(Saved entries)
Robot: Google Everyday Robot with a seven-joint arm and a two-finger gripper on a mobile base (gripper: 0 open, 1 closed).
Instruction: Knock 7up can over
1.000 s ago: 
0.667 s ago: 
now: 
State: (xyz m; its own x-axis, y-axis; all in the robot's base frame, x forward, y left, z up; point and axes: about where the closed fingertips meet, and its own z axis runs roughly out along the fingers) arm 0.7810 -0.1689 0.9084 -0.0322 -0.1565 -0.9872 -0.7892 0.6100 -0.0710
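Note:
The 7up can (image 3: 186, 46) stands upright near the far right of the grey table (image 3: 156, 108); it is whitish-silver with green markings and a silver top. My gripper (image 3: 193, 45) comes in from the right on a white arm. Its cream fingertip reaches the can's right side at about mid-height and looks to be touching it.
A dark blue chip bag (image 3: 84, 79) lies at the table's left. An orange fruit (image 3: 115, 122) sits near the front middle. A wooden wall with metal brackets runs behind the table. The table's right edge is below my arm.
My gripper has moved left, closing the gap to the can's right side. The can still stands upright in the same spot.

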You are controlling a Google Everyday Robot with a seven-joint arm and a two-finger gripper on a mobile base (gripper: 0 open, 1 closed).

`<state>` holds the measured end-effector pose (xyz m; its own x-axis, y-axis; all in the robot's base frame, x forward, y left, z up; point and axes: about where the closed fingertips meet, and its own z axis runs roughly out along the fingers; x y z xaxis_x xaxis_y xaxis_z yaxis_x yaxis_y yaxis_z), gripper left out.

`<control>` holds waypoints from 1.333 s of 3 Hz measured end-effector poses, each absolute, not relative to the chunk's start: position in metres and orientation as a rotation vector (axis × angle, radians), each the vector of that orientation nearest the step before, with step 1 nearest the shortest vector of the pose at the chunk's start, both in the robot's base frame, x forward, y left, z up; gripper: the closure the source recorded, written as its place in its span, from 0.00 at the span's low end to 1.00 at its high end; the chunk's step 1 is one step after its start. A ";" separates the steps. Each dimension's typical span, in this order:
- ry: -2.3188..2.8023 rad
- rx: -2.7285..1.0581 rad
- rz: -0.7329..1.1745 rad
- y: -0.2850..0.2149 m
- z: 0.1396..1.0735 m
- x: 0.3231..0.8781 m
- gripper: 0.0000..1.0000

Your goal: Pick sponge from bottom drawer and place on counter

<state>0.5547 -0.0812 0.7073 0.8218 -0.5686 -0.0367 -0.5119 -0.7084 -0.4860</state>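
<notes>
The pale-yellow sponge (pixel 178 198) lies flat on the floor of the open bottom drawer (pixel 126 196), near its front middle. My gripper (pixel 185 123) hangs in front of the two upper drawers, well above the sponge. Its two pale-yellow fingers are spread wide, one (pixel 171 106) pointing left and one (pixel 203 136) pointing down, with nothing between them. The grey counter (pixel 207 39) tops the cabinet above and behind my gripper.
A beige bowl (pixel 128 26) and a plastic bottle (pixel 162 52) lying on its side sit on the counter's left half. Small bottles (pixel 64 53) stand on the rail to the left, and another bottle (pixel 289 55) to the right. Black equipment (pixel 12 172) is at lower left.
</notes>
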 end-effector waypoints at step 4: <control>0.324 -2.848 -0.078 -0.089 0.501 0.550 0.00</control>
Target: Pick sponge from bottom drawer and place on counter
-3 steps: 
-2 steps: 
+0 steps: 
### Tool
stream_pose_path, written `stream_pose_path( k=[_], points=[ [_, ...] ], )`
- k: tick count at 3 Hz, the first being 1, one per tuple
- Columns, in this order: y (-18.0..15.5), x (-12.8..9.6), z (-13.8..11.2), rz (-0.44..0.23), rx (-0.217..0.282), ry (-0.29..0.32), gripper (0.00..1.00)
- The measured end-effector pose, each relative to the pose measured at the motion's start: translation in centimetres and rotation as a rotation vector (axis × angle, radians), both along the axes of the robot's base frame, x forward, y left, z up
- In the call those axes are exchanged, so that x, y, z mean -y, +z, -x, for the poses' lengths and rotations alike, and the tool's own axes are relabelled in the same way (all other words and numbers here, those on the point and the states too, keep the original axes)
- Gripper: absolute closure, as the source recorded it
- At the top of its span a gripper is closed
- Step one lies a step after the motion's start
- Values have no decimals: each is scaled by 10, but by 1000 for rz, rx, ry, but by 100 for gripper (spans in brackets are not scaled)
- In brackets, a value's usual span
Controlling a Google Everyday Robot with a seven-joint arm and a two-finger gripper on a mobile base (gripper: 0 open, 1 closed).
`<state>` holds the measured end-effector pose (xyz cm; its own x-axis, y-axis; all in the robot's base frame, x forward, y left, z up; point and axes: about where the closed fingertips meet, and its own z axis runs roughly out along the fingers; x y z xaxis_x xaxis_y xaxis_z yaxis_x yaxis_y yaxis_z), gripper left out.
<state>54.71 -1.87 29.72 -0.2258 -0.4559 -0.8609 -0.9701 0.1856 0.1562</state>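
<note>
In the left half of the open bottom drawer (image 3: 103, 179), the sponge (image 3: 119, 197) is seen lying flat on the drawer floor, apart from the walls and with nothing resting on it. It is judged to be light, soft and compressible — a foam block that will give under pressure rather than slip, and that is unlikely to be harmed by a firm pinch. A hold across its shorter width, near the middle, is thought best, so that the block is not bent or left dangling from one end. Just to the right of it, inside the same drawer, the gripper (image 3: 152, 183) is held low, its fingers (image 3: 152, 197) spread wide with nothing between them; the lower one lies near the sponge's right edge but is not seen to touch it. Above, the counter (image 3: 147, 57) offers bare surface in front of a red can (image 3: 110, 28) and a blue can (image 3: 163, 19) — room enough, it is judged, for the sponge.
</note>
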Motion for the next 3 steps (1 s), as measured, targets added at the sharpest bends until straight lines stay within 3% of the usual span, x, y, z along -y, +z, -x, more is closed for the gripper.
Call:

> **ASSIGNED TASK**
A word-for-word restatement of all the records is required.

> **SOLUTION TO THIS TASK**
Robot: Google Everyday Robot with a seven-joint arm and a two-finger gripper on a mobile base (gripper: 0 open, 1 closed).
Instruction: Knock 7up can over
1.000 s ago: 
0.667 s ago: 
now: 
State: (xyz m; its own x-axis, y-axis; all in the robot's base frame, x forward, y left, z up; point and axes: about where the closed fingertips meet, and its own z axis runs roughly out along the fingers) arm 0.7810 -0.1689 0.9084 -0.0322 -0.1565 -0.9872 -0.7892 0.6100 -0.0710
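Note:
The 7up can (image 3: 186, 46) stands upright near the far right of the grey table (image 3: 156, 108); it is whitish-silver with green markings and a silver top. My gripper (image 3: 193, 45) comes in from the right on a white arm. Its cream fingertip reaches the can's right side at about mid-height and looks to be touching it.
A dark blue chip bag (image 3: 84, 79) lies at the table's left. An orange fruit (image 3: 115, 122) sits near the front middle. A wooden wall with metal brackets runs behind the table. The table's right edge is below my arm.
My gripper has moved left, closing the gap to the can's right side. The can still stands upright in the same spot.
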
You are controlling a Google Everyday Robot with a seven-joint arm and a two-finger gripper on a mobile base (gripper: 0 open, 1 closed).

`<state>` holds the measured end-effector pose (xyz m; its own x-axis, y-axis; all in the robot's base frame, x forward, y left, z up; point and axes: about where the closed fingertips meet, and its own z axis runs roughly out along the fingers; x y z xaxis_x xaxis_y xaxis_z yaxis_x yaxis_y yaxis_z), gripper left out.

`<control>` holds waypoints from 1.333 s of 3 Hz measured end-effector poses, each absolute, not relative to the chunk's start: position in metres and orientation as a rotation vector (axis × angle, radians), each the vector of that orientation nearest the step before, with step 1 nearest the shortest vector of the pose at the chunk's start, both in the robot's base frame, x forward, y left, z up; gripper: the closure the source recorded, written as its place in its span, from 0.00 at the span's low end to 1.00 at its high end; the chunk's step 1 is one step after its start. A ";" separates the steps. Each dimension's typical span, in this order:
- ry: -2.3188..2.8023 rad
- rx: -2.7285..1.0581 rad
- rz: -0.7329..1.1745 rad
- y: -0.2850..0.2149 m
- z: 0.1396..1.0735 m
- x: 0.3231..0.8781 m
- gripper: 0.0000..1.0000

Your goal: Pick sponge from bottom drawer and place on counter

<state>0.5547 -0.0812 0.7073 0.8218 -0.5686 -0.0367 -0.5119 -0.7084 -0.4860</state>
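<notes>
The pale-yellow sponge (pixel 178 198) lies flat on the floor of the open bottom drawer (pixel 126 196), near its front middle. My gripper (pixel 185 123) hangs in front of the two upper drawers, well above the sponge. Its two pale-yellow fingers are spread wide, one (pixel 171 106) pointing left and one (pixel 203 136) pointing down, with nothing between them. The grey counter (pixel 207 39) tops the cabinet above and behind my gripper.
A beige bowl (pixel 128 26) and a plastic bottle (pixel 162 52) lying on its side sit on the counter's left half. Small bottles (pixel 64 53) stand on the rail to the left, and another bottle (pixel 289 55) to the right. Black equipment (pixel 12 172) is at lower left.
</notes>
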 end-effector waypoints at step 4: <control>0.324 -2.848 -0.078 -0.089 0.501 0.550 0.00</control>
Target: Pick sponge from bottom drawer and place on counter
-3 steps: 
-2 steps: 
+0 steps: 
### Tool
stream_pose_path, written `stream_pose_path( k=[_], points=[ [_, ...] ], )`
- k: tick count at 3 Hz, the first being 1, one per tuple
- Columns, in this order: y (-18.0..15.5), x (-12.8..9.6), z (-13.8..11.2), rz (-0.44..0.23), rx (-0.217..0.282), ry (-0.29..0.32), gripper (0.00..1.00)
- The measured end-effector pose, each relative to the pose measured at the motion's start: translation in centimetres and rotation as a rotation vector (axis × angle, radians), both along the axes of the robot's base frame, x forward, y left, z up
- In the call those axes are exchanged, so that x, y, z mean -y, +z, -x, for the poses' lengths and rotations alike, and the tool's own axes are relabelled in the same way (all other words and numbers here, those on the point and the states too, keep the original axes)
- Gripper: absolute closure, as the source recorded it
- At the top of its span a gripper is closed
- Step one lies a step after the motion's start
- Values have no decimals: each is scaled by 10, but by 1000 for rz, rx, ry, but by 100 for gripper (spans in brackets are not scaled)
- In brackets, a value's usual span
Controlling a Google Everyday Robot with a seven-joint arm and a two-finger gripper on a mobile base (gripper: 0 open, 1 closed).
`<state>` holds the measured end-effector pose (xyz cm; its own x-axis, y-axis; all in the robot's base frame, x forward, y left, z up; point and axes: about where the closed fingertips meet, and its own z axis runs roughly out along the fingers; x y z xaxis_x xaxis_y xaxis_z yaxis_x yaxis_y yaxis_z), gripper left out.
<state>54.71 -1.87 29.72 -0.2258 -0.4559 -0.8609 -0.9701 0.1856 0.1562</state>
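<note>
In the left half of the open bottom drawer (image 3: 103, 179), the sponge (image 3: 119, 197) is seen lying flat on the drawer floor, apart from the walls and with nothing resting on it. It is judged to be light, soft and compressible — a foam block that will give under pressure rather than slip, and that is unlikely to be harmed by a firm pinch. A hold across its shorter width, near the middle, is thought best, so that the block is not bent or left dangling from one end. Just to the right of it, inside the same drawer, the gripper (image 3: 152, 183) is held low, its fingers (image 3: 152, 197) spread wide with nothing between them; the lower one lies near the sponge's right edge but is not seen to touch it. Above, the counter (image 3: 147, 57) offers bare surface in front of a red can (image 3: 110, 28) and a blue can (image 3: 163, 19) — room enough, it is judged, for the sponge.
</note>
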Motion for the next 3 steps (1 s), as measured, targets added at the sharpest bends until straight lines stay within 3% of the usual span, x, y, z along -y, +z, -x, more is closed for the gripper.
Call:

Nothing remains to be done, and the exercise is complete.